The maximal clique represents the most stringent condition on connectedness, and is at the same time the most interpretable measure. The high correlations between maximal clique and k-cores measures suggest that k-cores analysis suffices for the presented accessibility analysis, especially the k50-core indicator. This is crucial when applying the analysis to larger networks due to tractability issues as finding maximal cliques is an NP-hard problem. In contrast, algorithms for finding k-cores have polynomial time complexity32. However, this correlation should first be established when applying the analysis to other modalities. Highly effective methods for finding cliques should be adopted for scalability to larger networks (e.g.33).

Moderate to strong correlations with efficiency and shortest paths strengthen the relevance of the proposed indicators that are in line with current measures. The main strengths of our approach compared to traditional approaches is twofold: first, identifying the subgraphs offers a detailed view of accessibility going beyond simple averages. This offers an interpretable operationalisation of accessibility and allows for informed planning and optimisation of public transport networks. Second, by using the notion of the idealised network on the same set of (geographically positioned) nodes, it offers an approach that scales with the network geographic and topological size.

These findings warrant a rethinking of accessibility through the lens of complex networks. More importantly, and with broader implications, the observations support the need for a methodological shift: rather than adapting existing network metrics to transport concepts, relevant transport properties should guide the development of suitable graph-theoretic measures.

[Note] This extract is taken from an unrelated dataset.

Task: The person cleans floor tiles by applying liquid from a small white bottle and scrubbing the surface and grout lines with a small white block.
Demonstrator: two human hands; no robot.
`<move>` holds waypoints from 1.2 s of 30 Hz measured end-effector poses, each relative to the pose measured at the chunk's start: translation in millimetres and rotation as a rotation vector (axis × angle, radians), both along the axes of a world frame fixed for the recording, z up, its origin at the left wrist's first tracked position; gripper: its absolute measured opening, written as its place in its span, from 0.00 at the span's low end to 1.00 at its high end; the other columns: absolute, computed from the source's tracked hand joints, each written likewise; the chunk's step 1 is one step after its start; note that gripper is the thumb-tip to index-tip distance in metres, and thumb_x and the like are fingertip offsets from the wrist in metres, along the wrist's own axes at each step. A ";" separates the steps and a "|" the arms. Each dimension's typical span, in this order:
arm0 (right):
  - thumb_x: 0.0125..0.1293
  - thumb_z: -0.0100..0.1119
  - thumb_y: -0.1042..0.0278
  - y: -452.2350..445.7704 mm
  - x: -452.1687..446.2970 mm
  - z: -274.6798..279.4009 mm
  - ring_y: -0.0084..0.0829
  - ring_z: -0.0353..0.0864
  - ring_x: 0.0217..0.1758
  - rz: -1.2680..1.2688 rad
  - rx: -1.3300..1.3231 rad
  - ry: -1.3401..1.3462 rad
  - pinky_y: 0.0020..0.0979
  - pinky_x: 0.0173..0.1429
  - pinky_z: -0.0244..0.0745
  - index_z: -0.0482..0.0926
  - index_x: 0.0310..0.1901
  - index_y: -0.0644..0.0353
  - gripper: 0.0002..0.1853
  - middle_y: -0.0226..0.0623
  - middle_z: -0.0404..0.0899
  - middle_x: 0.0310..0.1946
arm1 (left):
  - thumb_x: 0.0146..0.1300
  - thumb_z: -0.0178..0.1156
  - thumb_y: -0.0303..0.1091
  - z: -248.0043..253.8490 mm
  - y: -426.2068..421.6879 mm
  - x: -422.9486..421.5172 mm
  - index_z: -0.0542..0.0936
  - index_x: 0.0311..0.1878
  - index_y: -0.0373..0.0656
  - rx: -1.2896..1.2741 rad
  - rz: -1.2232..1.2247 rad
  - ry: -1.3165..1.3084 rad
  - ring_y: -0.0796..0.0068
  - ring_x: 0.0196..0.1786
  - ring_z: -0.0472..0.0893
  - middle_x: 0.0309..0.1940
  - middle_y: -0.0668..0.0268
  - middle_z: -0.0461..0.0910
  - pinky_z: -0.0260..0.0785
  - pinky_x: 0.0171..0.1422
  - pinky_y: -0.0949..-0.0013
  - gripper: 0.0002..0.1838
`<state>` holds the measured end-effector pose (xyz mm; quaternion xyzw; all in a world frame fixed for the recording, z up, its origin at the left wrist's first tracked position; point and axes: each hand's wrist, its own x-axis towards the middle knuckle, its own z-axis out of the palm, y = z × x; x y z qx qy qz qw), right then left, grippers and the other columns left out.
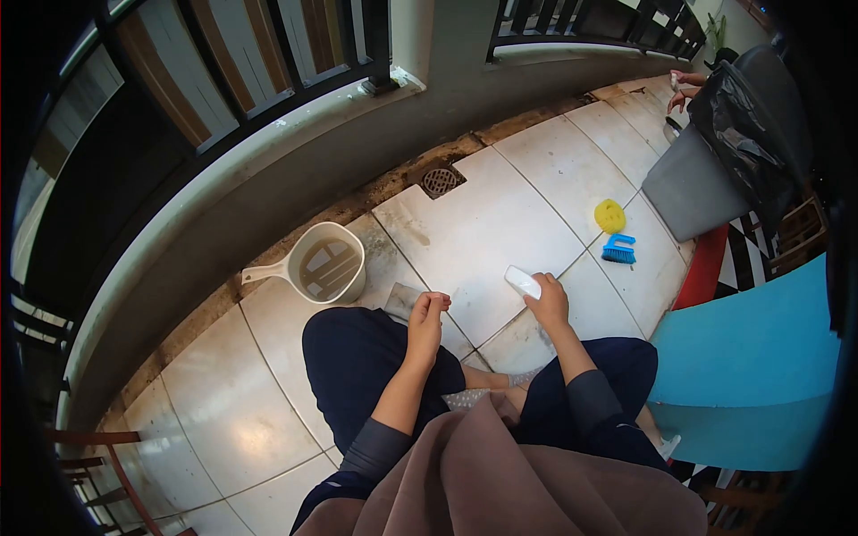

Next to these theoretical implications, the introduction of the access graph and its subgraph-based accessibility measures can serve transport planners in designing highly accessible networks. The proposed methodology allows for simulating changes in infrastructure (e.g. adding new stops or links) as well as service planning (e.g. introducing new lines and modifying service frequencies). The illustration of this approach on the Stockholm metro network offers a preliminary confirmation of its feasibility, and such simulations of alternative developments can guide decision making when planning public transport developments.

In the following, we outline the limitations of this study, and suggest venues for future research. We first note that in transport geography, accessibility is understood in relation to different amenities. In the present framework, we focus on the travel impedance component of accessibility, and simply consider the number of reachable nodes in the PT network as a proxy for number of opportunities for different activities. Connected to the previous point, actual land use or register data are not used in the model, and there is no estimate on the actual number of opportunities or their differentiation. This view of accessibility thus only addresses the efficiency of the existing system. Including the coverage, and number of different opportunities data in terms of node weights seems a promising direction for future work.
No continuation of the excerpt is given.